Moreover, the neoconservatives and others who planned and executed the American-led invasion of Saddam Hussein’s Iraq generally ignored the religious nature of Iraqi society and did not address the question of whether religious freedom might play a role in stabilizing the country. For the most part, as the sorry fate of Iraqi Christians attests, U.S. diplomacy has still not taken up that question in earnest. As for the allegations that the U.S.-led invasions of Iraq and Afghanistan constitute imperialism—or, as Danchin puts it, the imposition of a “military dictatorship”—I believe the record of U.S. actions in Iraq under both the Bush and Obama administrations amply demonstrates that these charges are simply false.
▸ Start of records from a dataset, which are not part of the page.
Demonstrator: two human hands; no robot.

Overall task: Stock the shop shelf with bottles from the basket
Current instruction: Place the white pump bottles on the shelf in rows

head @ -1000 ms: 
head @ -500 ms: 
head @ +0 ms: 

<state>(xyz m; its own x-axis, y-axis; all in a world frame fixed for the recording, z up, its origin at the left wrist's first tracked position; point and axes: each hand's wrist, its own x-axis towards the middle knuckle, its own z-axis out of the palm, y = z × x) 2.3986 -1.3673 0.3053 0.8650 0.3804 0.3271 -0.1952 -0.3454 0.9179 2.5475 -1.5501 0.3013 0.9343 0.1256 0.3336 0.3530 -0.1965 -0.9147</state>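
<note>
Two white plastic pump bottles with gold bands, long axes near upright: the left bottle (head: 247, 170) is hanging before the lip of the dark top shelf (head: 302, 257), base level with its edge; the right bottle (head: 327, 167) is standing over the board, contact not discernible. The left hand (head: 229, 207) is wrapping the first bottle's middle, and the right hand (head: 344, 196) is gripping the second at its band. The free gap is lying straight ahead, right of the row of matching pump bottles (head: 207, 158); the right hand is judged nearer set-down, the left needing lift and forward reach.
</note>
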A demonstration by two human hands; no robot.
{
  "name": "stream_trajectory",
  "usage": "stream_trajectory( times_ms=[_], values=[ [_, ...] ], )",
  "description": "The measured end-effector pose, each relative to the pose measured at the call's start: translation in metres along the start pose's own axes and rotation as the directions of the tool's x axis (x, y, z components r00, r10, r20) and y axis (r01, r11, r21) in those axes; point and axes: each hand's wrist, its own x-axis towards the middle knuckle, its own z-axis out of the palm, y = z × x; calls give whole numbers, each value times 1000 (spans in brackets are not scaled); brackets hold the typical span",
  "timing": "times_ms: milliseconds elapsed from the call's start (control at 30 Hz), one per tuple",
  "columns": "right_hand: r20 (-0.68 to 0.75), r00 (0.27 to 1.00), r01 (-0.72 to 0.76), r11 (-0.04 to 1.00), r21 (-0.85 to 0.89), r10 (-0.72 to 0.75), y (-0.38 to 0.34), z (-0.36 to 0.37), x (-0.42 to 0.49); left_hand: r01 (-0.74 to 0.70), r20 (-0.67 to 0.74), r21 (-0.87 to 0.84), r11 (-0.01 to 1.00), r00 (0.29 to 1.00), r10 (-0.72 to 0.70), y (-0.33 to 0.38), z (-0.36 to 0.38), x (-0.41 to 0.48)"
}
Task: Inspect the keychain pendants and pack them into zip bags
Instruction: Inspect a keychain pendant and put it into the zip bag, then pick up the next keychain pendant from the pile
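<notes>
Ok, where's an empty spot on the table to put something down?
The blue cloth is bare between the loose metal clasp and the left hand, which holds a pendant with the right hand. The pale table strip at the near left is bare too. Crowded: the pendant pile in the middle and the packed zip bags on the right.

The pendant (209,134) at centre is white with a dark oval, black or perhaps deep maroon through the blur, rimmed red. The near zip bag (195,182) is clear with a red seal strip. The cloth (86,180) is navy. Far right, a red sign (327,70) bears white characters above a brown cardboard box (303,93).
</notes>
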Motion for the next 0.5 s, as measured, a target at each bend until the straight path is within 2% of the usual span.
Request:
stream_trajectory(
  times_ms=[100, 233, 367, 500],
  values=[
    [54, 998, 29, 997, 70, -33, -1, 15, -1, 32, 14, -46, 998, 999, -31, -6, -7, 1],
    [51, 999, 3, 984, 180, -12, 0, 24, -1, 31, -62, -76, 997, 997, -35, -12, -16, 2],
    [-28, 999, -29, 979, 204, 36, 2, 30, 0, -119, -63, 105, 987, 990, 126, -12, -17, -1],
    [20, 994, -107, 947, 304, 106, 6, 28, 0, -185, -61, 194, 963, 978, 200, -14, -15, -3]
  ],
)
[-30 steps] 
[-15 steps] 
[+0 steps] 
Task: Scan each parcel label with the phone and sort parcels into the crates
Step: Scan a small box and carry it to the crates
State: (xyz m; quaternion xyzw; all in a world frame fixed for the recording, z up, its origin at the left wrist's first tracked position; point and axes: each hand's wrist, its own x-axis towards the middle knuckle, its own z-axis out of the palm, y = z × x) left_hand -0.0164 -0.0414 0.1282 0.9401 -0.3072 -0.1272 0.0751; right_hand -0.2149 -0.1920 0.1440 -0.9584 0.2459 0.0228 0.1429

But even if the charges were true, religion and religious freedom policy have played virtually no part in U.S. policy planning or execution. Had it been otherwise, it is entirely possible that Islamist extremist ideas would have less purchase in Afghanistan than they do today, that religious minorities in Iraq would be less endangered than they are today, and that both nations would be closer to stable democracy than they are today.
The sad reality is that American policy has been largely ineffective in the lands of Islam and elsewhere. It has been isolated and circumvented by all the administrations under which it has operated, most especially under the Obama administration. What it has manifestly not been is imperialist, racist, unconstitutional, or a tool of American power. Notwithstanding the assertions of our four critics, the Chicago report was on to something. Should an American President and Secretary of State summon the will, U.S. policy could help yield religious freedom, and with it stability, ordered liberty, prosperity, and peace. As the people of Egypt are teaching us, these are the aspirations of all peoples, of every faith, everywhere.